I'm so consumed with sheirshock right now to think straight. Why would Rachel say David was the father? It doesn't sound like Rachel. The thought came crashing, too fast to push away. No... no way.
Matty couldn't be— But the timeline—Rachel's sudden coldness, the way she'd wanted to keep Matty at a distance. The boy's age. Five years old.
Five years.
My heart pounds louder now, the realization striking me. That night. The last time I was with Rachel... our last night, before I left.
Matty's laugh cut through my racing thoughts. I look at Matty again. The way the boy tilts his head, the spark of energy, it all became so clear, painfully clear.
My son??
I caught my breath, and a cold wave washed over me. I swallow hard, my throat dry. I lean against the post of the porch, everything I have known, everything I planned, unraveling in seconds.

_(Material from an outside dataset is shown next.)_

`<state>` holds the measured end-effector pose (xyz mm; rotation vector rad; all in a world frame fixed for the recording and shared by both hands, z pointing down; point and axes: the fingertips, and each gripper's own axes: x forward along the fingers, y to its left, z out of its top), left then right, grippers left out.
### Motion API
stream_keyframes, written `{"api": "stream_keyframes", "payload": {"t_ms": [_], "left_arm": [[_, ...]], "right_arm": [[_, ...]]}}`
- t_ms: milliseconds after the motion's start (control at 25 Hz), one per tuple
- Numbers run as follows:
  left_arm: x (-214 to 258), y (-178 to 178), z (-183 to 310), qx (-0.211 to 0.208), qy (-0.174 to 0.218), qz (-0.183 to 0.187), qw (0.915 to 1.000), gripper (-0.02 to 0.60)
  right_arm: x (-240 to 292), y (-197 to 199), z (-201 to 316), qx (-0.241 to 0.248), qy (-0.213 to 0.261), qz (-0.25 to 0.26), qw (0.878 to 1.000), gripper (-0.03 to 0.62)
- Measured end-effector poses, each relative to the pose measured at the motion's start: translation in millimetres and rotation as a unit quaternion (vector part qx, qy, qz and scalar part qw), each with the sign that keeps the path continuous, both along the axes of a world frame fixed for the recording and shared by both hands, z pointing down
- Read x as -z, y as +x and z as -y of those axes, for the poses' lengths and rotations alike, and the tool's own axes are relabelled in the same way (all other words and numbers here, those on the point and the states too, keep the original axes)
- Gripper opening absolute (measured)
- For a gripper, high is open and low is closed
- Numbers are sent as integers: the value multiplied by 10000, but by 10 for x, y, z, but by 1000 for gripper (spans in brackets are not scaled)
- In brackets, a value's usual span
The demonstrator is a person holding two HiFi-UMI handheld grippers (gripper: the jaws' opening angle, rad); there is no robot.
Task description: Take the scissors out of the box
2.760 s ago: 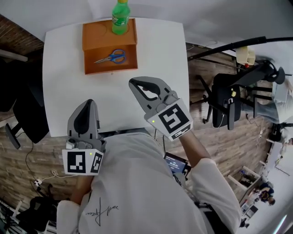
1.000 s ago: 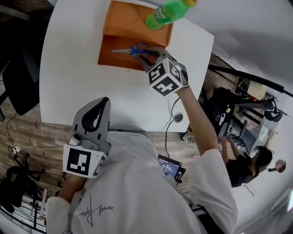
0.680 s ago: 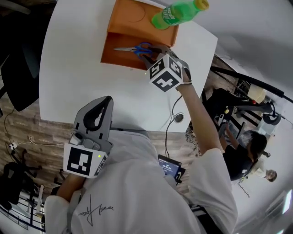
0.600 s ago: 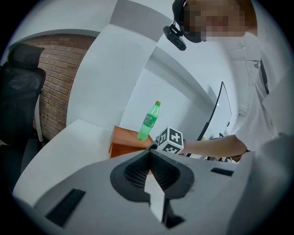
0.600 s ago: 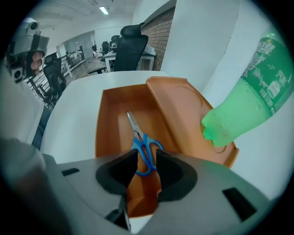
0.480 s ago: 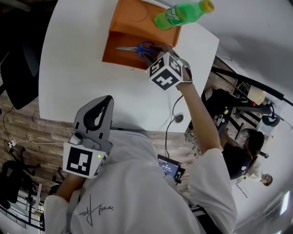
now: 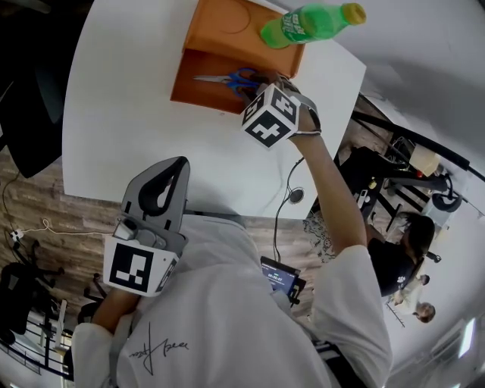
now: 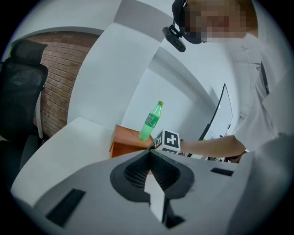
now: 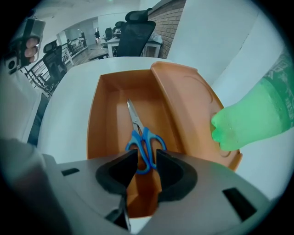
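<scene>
Blue-handled scissors (image 7: 227, 78) (image 9: 142, 142) lie flat in the open tray of the orange box (image 7: 198, 102) (image 9: 98, 119), blades pointing away from my right gripper. My right gripper (image 7: 261, 82) (image 9: 146, 158) points steeply down into the box with its jaws apart. The blue handles sit just beyond and between its fingertips, which do not press on them. My left gripper (image 7: 176, 165) (image 8: 149, 152) is shut and empty, low near my body at the table's near edge.
A green bottle (image 7: 311, 21) (image 9: 252, 119) (image 8: 149, 121) stands on the box's raised part, close to the right of my right gripper. The box sits at the far side of the white table (image 7: 114, 114). A black chair (image 9: 135, 32) stands beyond the table.
My right gripper has sunk a little lower over the scissors' handles in the box. My left gripper has stayed where it was.
</scene>
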<state>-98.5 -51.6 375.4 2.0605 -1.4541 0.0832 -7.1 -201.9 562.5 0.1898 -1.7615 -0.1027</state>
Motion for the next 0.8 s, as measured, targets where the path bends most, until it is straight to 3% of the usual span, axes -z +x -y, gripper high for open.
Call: {"api": "stream_keyframes", "payload": {"t_ms": [280, 640, 800], "left_arm": [[-24, -35, 12, 75, -43, -47, 10000, 5], [7, -131, 42, 169, -18, -139, 9998, 5], [13, -175, 48, 192, -15, -177, 9997, 5]], "right_arm": [[-70, -26, -4, 195, 45, -239, 9995, 135], [-110, -49, -19, 129, -231, -286, 9992, 132], [-123, -64, -69, 220, -425, -363, 9982, 97]]}}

A wave of guilt crashed over me. How could Rachel have kept this from me? How could she have...?
I gasp with the realization. I caused this—. She didn't want to hold me back, and didn't want to be the reason I didn't chase my dreams.
My hands trembled, my heart pounding in my chest. Matty is my son.
The truth was undeniable now. the next question is the hardest one:
What am I going to do about it?
"Hey, Jacob. Are you okay?" Billy asks walking up the porch stairs with two beers.
I look at him trying to shake off the new revelation, "Yeah. Just taking it all in."
"Here." Billy hands me a beer, "congratulates to a bright and happy future!" Billy announces raising his beer. I weakly smile at him as I cling our beers together. I down my beer in one chug, "oh shit Jacob relax. You've got all night to drink." Billy laughs.
"True." I said looking around for Rachel. I have to find her and talk to her. This can't wait. David must be lying about something. "Sorry man. I'll be back." I said walking towards the guests.